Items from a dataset
■ ■ ■ ■ ■
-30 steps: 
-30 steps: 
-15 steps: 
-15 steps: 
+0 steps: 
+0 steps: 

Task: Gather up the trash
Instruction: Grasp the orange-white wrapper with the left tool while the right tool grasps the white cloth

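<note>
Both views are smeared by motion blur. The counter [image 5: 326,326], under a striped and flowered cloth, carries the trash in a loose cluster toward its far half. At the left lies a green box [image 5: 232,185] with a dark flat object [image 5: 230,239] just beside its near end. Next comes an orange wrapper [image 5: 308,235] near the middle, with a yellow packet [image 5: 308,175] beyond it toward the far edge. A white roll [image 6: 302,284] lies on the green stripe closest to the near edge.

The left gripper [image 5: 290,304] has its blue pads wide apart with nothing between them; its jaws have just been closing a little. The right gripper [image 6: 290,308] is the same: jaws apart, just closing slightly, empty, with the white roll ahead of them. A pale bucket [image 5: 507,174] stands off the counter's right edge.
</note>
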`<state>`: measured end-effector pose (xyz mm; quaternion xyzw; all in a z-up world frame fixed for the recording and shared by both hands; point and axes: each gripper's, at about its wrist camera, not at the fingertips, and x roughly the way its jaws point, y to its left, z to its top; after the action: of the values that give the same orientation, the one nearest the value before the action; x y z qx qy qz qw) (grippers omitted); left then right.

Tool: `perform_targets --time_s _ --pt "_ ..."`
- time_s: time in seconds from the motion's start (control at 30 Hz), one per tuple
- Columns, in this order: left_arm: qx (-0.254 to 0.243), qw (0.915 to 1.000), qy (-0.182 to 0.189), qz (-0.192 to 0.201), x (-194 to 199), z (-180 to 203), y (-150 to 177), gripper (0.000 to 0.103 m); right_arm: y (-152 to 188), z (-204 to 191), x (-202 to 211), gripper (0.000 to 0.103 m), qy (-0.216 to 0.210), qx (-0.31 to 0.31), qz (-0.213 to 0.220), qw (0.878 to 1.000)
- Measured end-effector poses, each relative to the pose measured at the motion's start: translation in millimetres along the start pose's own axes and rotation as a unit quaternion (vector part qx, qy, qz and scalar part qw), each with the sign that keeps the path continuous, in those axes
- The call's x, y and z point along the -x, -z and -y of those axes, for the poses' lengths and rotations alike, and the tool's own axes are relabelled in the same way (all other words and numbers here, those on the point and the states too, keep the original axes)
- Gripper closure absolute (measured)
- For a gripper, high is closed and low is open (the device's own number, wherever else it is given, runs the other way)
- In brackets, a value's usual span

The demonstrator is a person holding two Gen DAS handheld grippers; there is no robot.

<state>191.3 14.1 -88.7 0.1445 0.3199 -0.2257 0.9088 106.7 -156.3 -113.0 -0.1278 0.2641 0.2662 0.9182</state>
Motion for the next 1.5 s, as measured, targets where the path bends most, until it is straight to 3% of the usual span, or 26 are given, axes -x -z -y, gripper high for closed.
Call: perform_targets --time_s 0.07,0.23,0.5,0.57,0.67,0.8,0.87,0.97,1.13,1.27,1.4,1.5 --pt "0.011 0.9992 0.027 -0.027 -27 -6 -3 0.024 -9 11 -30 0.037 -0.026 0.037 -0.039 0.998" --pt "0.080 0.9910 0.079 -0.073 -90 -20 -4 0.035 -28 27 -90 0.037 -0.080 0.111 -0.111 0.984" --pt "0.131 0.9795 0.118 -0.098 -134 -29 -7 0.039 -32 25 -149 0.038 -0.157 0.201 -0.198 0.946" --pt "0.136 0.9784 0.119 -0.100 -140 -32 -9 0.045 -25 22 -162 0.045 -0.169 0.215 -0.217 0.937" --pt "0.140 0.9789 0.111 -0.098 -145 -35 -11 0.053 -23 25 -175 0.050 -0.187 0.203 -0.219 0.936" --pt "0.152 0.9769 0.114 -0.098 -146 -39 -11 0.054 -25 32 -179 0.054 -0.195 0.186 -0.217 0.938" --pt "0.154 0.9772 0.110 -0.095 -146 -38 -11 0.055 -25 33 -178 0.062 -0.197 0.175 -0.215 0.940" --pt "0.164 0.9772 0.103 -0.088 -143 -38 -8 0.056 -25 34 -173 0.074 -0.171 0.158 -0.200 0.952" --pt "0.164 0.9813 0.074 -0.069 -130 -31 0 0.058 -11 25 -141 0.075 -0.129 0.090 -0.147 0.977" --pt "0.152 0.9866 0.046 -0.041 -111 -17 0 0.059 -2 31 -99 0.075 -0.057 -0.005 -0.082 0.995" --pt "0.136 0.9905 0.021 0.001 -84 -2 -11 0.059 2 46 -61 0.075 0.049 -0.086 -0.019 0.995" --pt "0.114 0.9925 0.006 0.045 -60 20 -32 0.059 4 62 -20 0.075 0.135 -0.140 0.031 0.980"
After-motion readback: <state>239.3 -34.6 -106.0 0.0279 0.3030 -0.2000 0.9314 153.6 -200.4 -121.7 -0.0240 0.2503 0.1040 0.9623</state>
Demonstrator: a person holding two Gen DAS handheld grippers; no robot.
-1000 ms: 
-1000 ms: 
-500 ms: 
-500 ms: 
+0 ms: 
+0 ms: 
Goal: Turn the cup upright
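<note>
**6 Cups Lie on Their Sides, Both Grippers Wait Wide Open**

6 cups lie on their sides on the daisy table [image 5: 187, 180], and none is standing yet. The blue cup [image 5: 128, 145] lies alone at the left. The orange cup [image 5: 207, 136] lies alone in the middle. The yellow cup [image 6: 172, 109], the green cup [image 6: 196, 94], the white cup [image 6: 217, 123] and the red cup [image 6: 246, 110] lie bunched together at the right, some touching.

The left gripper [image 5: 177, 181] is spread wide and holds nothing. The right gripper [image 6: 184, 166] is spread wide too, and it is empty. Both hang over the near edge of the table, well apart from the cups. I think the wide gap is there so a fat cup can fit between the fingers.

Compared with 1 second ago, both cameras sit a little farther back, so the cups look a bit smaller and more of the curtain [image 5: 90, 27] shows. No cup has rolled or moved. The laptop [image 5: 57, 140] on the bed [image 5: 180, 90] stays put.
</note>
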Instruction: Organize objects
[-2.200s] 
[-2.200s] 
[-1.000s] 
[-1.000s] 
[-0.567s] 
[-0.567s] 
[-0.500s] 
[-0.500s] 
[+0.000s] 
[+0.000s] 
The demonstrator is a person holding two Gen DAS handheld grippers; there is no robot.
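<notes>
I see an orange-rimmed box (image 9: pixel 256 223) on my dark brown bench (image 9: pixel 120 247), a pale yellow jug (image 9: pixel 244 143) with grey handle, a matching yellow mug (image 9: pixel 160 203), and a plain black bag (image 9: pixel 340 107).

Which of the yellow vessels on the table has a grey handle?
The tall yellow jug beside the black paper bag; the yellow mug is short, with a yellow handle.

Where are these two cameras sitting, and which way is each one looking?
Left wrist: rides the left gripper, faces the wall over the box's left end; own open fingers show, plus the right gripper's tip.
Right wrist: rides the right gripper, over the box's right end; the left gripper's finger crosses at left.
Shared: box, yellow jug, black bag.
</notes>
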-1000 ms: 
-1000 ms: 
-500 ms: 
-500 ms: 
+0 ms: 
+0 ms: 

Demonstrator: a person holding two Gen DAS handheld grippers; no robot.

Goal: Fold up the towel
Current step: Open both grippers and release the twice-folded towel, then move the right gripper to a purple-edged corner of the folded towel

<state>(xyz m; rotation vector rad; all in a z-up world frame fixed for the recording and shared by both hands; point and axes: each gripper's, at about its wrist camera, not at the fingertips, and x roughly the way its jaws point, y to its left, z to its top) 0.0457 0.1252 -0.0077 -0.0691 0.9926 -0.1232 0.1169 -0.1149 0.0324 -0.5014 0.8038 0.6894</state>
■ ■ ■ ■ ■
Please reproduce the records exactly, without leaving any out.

-30 steps: 
-30 steps: 
-15 steps: 
-15 steps: 
+0 steps: 
+0 steps: 

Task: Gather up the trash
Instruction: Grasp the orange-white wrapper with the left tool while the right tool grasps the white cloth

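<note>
Both views are smeared by motion blur. The counter [image 5: 326,326], under a striped and flowered cloth, carries the trash in a loose cluster toward its far half. At the left lies a green box [image 5: 232,185] with a dark flat object [image 5: 230,239] just beside its near end. Next comes an orange wrapper [image 5: 308,235] near the middle, with a yellow packet [image 5: 308,175] beyond it toward the far edge. A white roll [image 6: 302,284] lies on the green stripe closest to the near edge.

The left gripper [image 5: 290,304] has its blue pads wide apart with nothing between them; its jaws have just been closing a little. The right gripper [image 6: 290,308] is the same: jaws apart, just closing slightly, empty, with the white roll ahead of them. A pale bucket [image 5: 507,174] stands off the counter's right edge.
</note>
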`<state>`: measured end-effector pose (xyz mm; quaternion xyzw; all in a z-up world frame fixed for the recording and shared by both hands; point and axes: each gripper's, at about its wrist camera, not at the fingertips, and x roughly the way its jaws point, y to its left, z to its top; after the action: of the values that give the same orientation, the one nearest the value before the action; x y z qx qy qz qw) (grippers omitted); left then right.

Tool: `perform_targets --time_s _ --pt "_ ..."`
- time_s: time in seconds from the motion's start (control at 30 Hz), one per tuple
- Columns, in this order: left_arm: qx (-0.254 to 0.243), qw (0.915 to 1.000), qy (-0.182 to 0.189), qz (-0.192 to 0.201), x (-194 to 199), z (-180 to 203), y (-150 to 177), gripper (0.000 to 0.103 m); right_arm: y (-152 to 188), z (-204 to 191), x (-202 to 211), gripper (0.000 to 0.103 m), qy (-0.216 to 0.210), qx (-0.31 to 0.31), qz (-0.213 to 0.220), qw (0.878 to 1.000)
- Measured end-effector poses, each relative to the pose measured at the motion's start: translation in millimetres along the start pose's own axes and rotation as a unit quaternion (vector part qx, qy, qz and scalar part qw), each with the sign that keeps the path continuous, in those axes
- The call's x, y and z point along the -x, -z and -y of those axes, for the poses' lengths and rotations alike, and the tool's own axes are relabelled in the same way (all other words and numbers here, those on the point and the states too, keep the original axes)
- Gripper closure absolute (measured)
- For a gripper, high is closed and low is open (the device's own number, wherever else it is given, runs the other way)
- In brackets, a value's usual span

The demonstrator is a person holding two Gen DAS handheld grippers; there is no robot.

<state>191.3 14.1 -88.7 0.1445 0.3199 -0.2257 0.9088 106.7 -156.3 -113.0 -0.1278 0.2641 0.2662 0.9182</state>
Motion for the next 1.5 s, as measured, targets where the path bends most, until it is straight to 3% of the usual span, or 26 are given, axes -x -z -y, gripper high for closed.
Call: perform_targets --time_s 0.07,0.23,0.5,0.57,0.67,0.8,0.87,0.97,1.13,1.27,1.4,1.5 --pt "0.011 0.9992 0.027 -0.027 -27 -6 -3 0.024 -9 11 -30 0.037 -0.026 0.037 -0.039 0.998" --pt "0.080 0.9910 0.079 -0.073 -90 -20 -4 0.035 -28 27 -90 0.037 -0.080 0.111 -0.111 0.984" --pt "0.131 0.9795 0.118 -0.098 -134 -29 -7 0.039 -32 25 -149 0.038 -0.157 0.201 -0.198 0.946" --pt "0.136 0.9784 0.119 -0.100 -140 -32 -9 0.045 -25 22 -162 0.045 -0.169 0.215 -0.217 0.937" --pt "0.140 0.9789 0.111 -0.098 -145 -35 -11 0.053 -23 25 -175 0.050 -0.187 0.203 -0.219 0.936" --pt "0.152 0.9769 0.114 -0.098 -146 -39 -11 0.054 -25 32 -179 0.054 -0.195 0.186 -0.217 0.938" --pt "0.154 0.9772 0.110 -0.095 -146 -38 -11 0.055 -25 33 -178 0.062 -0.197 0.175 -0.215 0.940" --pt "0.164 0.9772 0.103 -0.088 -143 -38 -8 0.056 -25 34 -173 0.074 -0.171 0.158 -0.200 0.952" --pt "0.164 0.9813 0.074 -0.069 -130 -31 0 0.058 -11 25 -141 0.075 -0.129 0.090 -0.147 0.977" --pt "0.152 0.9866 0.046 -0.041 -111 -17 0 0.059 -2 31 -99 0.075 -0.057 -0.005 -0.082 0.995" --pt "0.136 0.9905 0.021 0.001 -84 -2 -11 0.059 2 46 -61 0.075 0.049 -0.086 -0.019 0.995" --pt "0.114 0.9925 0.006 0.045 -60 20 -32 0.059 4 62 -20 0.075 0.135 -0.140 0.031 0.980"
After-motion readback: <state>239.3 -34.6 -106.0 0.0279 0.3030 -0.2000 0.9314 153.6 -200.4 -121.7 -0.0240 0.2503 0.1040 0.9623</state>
Demonstrator: a person holding two Gen DAS handheld grippers; no robot.
-1000 ms: 
-1000 ms: 
-500 ms: 
-500 ms: 
+0 ms: 
+0 ms: 
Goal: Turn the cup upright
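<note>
**6 Cups Lie on Their Sides, Both Grippers Wait Wide Open**

6 cups lie on their sides on the daisy table [image 5: 187, 180], and none is standing yet. The blue cup [image 5: 128, 145] lies alone at the left. The orange cup [image 5: 207, 136] lies alone in the middle. The yellow cup [image 6: 172, 109], the green cup [image 6: 196, 94], the white cup [image 6: 217, 123] and the red cup [image 6: 246, 110] lie bunched together at the right, some touching.

The left gripper [image 5: 177, 181] is spread wide and holds nothing. The right gripper [image 6: 184, 166] is spread wide too, and it is empty. Both hang over the near edge of the table, well apart from the cups. I think the wide gap is there so a fat cup can fit between the fingers.

Compared with 1 second ago, both cameras sit a little farther back, so the cups look a bit smaller and more of the curtain [image 5: 90, 27] shows. No cup has rolled or moved. The laptop [image 5: 57, 140] on the bed [image 5: 180, 90] stays put.
</note>
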Instruction: Organize objects
[-2.200s] 
[-2.200s] 
[-1.000s] 
[-1.000s] 
[-0.567s] 
[-0.567s] 
[-0.500s] 
[-0.500s] 
[+0.000s] 
[+0.000s] 
The demonstrator is a person holding two Gen DAS handheld grippers; there is no robot.
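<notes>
I see an orange-rimmed box (image 9: pixel 256 223) on my dark brown bench (image 9: pixel 120 247), a pale yellow jug (image 9: pixel 244 143) with grey handle, a matching yellow mug (image 9: pixel 160 203), and a plain black bag (image 9: pixel 340 107).

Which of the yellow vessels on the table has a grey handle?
The tall yellow jug beside the black paper bag; the yellow mug is short, with a yellow handle.

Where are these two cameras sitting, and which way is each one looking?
Left wrist: rides the left gripper, faces the wall over the box's left end; own open fingers show, plus the right gripper's tip.
Right wrist: rides the right gripper, over the box's right end; the left gripper's finger crosses at left.
Shared: box, yellow jug, black bag.
</notes>
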-1000 ms: 
-1000 ms: 
-500 ms: 
-500 ms: 
+0 ms: 
+0 ms: 

Demonstrator: a person holding two Gen DAS handheld grippers; no robot.

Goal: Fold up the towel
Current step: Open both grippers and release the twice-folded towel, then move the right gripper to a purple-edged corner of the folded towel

<state>(xyz m; rotation vector rad; all in a z-up world frame fixed for the recording and shared by both hands; point and axes: each gripper's, at about its wrist camera, not at the fingertips, and x roughly the way its jaws point, y to its left, z to its top) 0.0457 0.1252 -0.0077 -0.0691 0.9926 -0.1232 0.1169 -0.1149 0.0324 -0.5014 0.8038 0.6894</state>

This exercise requires no further response.